Brief -
The line containing "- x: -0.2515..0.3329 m" and all lines following it in the listing below are to be reproduced exactly, with no other lines.

Supplied data -
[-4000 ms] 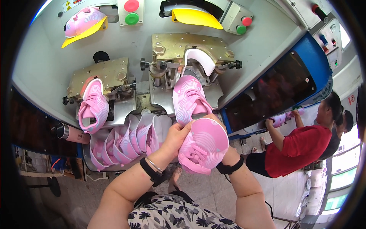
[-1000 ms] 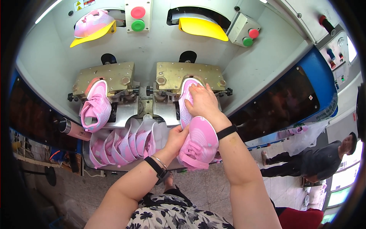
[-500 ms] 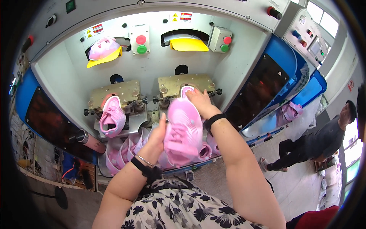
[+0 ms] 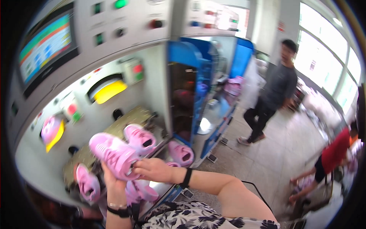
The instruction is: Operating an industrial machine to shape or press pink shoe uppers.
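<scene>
A pink sneaker [image 4: 113, 152] is held up in front of the machine, toe pointing up and left. My left hand [image 4: 113, 184] supports it from below, with the fingers mostly hidden behind the shoe. At its heel opening, my right hand [image 4: 155, 170] is closed, fingers at the collar edge. Just behind the held shoe, another pink sneaker [image 4: 140, 139] sits at the right metal fixture [image 4: 133, 119]. A third pink sneaker [image 4: 87, 184] rests at the left fixture [image 4: 78, 157]. Motion smears the picture somewhat.
More pink sneakers [image 4: 180, 153] lie on the ledge below. Yellow-lipped slots [image 4: 110, 91] open in the machine's back wall, beside button boxes [image 4: 133, 70]. A control screen [image 4: 46, 47] is above. Blue side panels [image 4: 184, 53] stand at right. One person [image 4: 276, 89] stands beyond; another wears red [image 4: 335, 152].
My view has swung to the right. My right hand has left the sneaker at the right fixture and moved to the heel of the held one, which has tilted leftward.
</scene>
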Action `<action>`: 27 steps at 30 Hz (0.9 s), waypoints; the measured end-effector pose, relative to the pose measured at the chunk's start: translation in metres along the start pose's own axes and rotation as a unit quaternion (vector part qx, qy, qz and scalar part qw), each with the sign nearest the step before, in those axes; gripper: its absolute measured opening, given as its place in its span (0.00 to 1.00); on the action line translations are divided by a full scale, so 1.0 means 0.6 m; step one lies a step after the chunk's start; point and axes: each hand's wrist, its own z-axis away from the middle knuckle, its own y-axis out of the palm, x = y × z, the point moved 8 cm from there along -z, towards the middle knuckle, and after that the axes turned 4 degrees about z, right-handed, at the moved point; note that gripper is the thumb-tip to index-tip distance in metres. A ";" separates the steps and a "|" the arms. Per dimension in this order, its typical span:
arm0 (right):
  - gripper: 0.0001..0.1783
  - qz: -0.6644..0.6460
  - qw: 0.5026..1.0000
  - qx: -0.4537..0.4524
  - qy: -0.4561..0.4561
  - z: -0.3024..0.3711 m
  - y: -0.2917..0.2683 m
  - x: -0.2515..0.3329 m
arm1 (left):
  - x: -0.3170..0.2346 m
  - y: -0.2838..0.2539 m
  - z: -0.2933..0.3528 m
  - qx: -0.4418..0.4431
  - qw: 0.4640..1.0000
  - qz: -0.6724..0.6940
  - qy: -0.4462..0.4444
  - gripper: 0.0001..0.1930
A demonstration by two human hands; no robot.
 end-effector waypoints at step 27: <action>0.25 0.009 0.964 -0.013 0.265 -0.302 -0.065 -0.433 | -0.135 -0.245 0.303 -0.289 0.953 -0.065 0.060 0.16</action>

Response for this exercise -
  - x: -0.2515..0.3329 m
arm1 (left):
  - x: -0.3170..0.2346 m
  - y: -0.2838..0.2539 m
  - z: -0.2933..0.3528 m
  - qx: -0.4418..0.4431
  - qw: 0.4640..1.0000
  - qz: -0.6724..0.6940
  - qy: -0.4462..0.4444
  - gripper: 0.0001..0.1930
A demonstration by two human hands; no robot.
 end-effector waypoints at step 27: <action>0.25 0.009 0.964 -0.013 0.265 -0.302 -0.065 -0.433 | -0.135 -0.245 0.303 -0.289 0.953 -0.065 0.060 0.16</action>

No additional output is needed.